Justificativa: trata-se de uma vacina recombinante, sendo necessária a clonagem do L1.
62
Unidade I
Questão 2. (Enade 2013) A detecção precoce do câncer de colo uterino é feita por um exame 
tecnicamente simples e de baixo custo, a partir do esfregaço cérvico-vaginal. Esse exame também é 
conhecido como exame citológico, de lâmina, citopatológico ou citologia cérvico-vaginal. Embora o 
principal propósito da citologia cérvico-vaginal seja a detecção das lesões precursoras do câncer cervical, 
o achado de condições infecciosas/reativas também pode contribuir para a saúde da mulher. Um dos 
fatores de risco para o câncer de colo uterino é o histórico de infecções sexualmente transmissíveis, sendo 
comprovada essa relação por vários estudos epidemiológicos realizados no Brasil. Dessa forma, tem 
crescido o interesse na utilização do exame preventivo do câncer de colo uterino para o reconhecimento 
de infecções cérvico-vaginais, como uma importante alternativa diagnóstica.
Coilocitose Binucleação
A) B)
Figura 14 - Esfregaço cérvico-vaginal indicando características celulares de coilocitose e binucleação 
(à esquerda) e esfregaço cérvico-vaginal mostrando células-guia, sendo que as setas indicam células 
escamosas recobertas por densas colônias de microrganismos (à direita)

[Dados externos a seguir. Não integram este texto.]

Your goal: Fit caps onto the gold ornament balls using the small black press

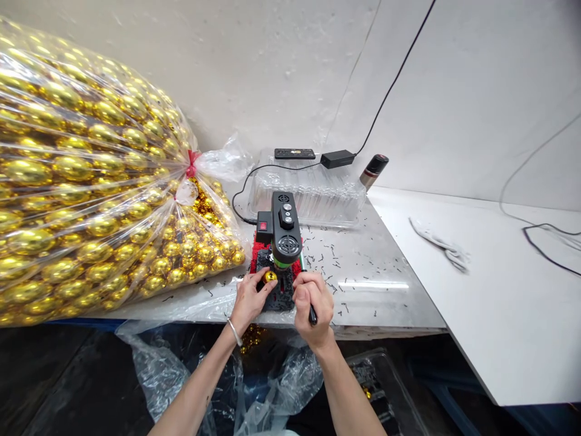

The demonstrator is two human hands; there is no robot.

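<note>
I see one shiny gold ball near the upright black bench machine's head; black-ended lever at front right.

A capped bottle stands at the back right corner of the grey desk; a clear plastic tray lies along that desk's back edge; a flat black bar sits by the tray's rear rim; on the white desk, a pale bundle lies near the left edge.
</note>
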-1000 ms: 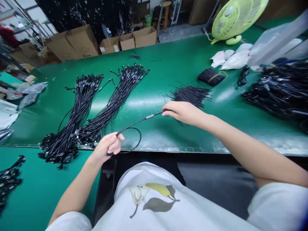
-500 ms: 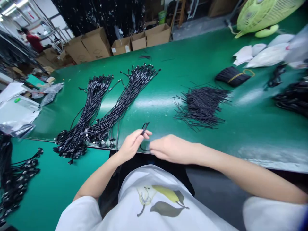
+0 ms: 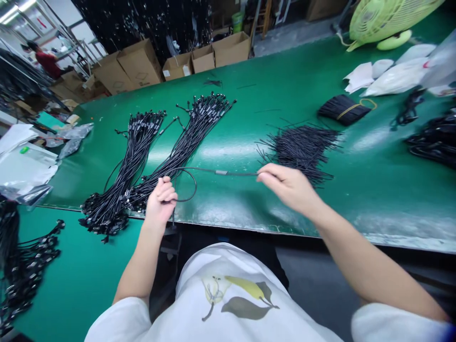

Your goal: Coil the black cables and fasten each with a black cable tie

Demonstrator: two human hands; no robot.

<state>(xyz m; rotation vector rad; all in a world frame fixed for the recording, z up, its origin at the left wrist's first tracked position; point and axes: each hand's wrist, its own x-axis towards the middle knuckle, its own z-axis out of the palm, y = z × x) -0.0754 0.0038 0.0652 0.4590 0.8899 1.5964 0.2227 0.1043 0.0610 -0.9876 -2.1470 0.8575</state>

Considerando o texto e a figura anterior, é correto afirmar que:
A) As figuras A e B revelam características celulares que indicam provável infecção pelo Papiloma 
Vírus Humano (HPV), visto que a coilocitose e a binucleação observadas em células da figura 
A, assim como a presença de “células-guia”, recobertas por densas colônias de microrganismos, 
observadas na figura B, são características da infeção por HPV.
B) As figuras A e B revelam características celulares que indicam provável infecção por Gardnerella 
vaginalis, visto que a coilocitose e a binucleação observadas em células da figura A, assim como a 
presença de “células-guia” recobertas por densas colônias de microrganismos, são observadas na 
figura B, características da infecção por Gardnerella vaginalis.

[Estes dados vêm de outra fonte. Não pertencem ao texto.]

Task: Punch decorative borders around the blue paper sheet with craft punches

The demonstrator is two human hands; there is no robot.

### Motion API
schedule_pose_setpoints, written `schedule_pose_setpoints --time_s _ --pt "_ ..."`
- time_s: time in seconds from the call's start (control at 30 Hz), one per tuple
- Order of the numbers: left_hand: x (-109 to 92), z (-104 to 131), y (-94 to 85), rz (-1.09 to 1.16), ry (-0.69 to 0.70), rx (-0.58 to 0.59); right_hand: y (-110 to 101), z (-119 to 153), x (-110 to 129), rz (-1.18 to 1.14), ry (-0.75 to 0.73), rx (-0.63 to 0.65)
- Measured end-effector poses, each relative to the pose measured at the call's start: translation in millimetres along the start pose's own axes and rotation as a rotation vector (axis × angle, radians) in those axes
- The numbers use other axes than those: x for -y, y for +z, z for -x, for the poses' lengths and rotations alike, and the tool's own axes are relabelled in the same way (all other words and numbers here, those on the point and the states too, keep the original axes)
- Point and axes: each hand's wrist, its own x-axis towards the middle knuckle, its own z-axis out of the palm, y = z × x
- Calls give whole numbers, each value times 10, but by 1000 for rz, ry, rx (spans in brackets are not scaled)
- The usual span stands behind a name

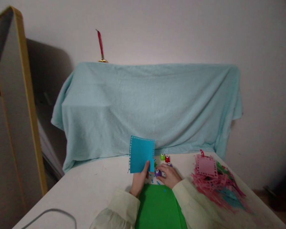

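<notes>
My left hand (140, 180) grips a blue sheet of paper (141, 155) by its lower right corner, thumb on the front. Rows of small punched holes run along the sheet's left, top and right edges. Between the fingers of my right hand (168, 175) is a small purple paper punch (158, 173) with a white eye, just right of the sheet and apart from it. Behind that hand stand a green punch (162, 156), a red punch (167, 158) and another purple punch (170, 164). A further green one is partly hidden by the sheet.
Green sheets (158, 206) lie in front of me, with blue paper bits (152, 181) beyond them on the white table (105, 178). On the right, a pink punched card (207, 167) rests on shredded paper (211, 189). A light blue cloth (143, 101) hangs behind.
</notes>
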Motion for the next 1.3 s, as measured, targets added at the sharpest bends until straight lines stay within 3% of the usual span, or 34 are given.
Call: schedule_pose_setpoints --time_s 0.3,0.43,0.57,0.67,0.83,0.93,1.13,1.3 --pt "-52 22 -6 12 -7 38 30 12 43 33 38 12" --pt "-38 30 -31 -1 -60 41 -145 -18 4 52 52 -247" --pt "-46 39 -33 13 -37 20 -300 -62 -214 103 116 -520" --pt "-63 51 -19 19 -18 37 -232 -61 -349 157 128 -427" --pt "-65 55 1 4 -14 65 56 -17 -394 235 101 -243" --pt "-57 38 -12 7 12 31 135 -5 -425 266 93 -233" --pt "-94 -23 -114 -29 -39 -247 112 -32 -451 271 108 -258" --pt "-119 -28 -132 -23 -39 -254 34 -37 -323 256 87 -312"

C) A figura A revela características celulares indicativas de provável infecção por Gardnerella 
vaginalis, visto que a coilocitose e a binucleação observadas em células desse esfregaço são típicas 
da infecção por essa bactéria.
D) A figura B revela características celulares indicativas da infecção por HPV, visto que a presença 
de “células-guia”, recobertas por densas colônias de microrganismos, é característica da infeção 
por esse vírus.
63
CITOPATOLOGIA E CITOLOGIA CLÍNICA
E) A figura A revela características celulares indicativas de provável infeção pelo Papiloma Vírus 
Humano (HPV), visto que a coilocitose e a binucleação observadas em células desse esfregaço 
são típicas da infecção por HPV. A figura B revela características celulares indicativas de provável 
infecção por Gardnerella vaginalis.
Resposta correta: alternativa E.
Análise das alternativas
A) Alternativa incorreta.
Justificativa: a figura B aparece recoberta por colônias de microrganismos, indicando Gardnerella 
vaginalis, um cocobacilo que adere ao citoplasma das células superficiais e intermediárias (células-guia). 
A infecção por HPV está associada aos coilócitos.
B) Alternativa incorreta.
Justificativa: Gardnerella vaginalis está associada à figuraA, apenas.
C) Alternativa incorreta.
Justificativa: a figura B revela características celulares indicativas de provável infecção por Gardnerella 
vaginalis. Coilocitose e binucleação são típicas da infecção por HPV.
D) Alternativa incorreta.
Justificativa: a figura B revela somente características indicativas de Gardnerella vaginalis.
E) Alternativa correta.
Justificativa: a figura A revela características celulares indicativas de provável infecção pelo 
Papiloma Vírus Humano (HPV), visto que a coilocitose e a binucleação observadas em células desse 
esfregaço são típicas da infecção por HPV. A figura B revela características celulares indicativas de 
provável infecção por Gardnerella vaginalis. De fato, o sinal clássico de infecção pelo HPV observado nos 
esfregaços cérvico-vaginais são os coilócitos e as características de infecção por Gardnerella vaginalis 
são as células-guia recobertas por cocos e bacilos.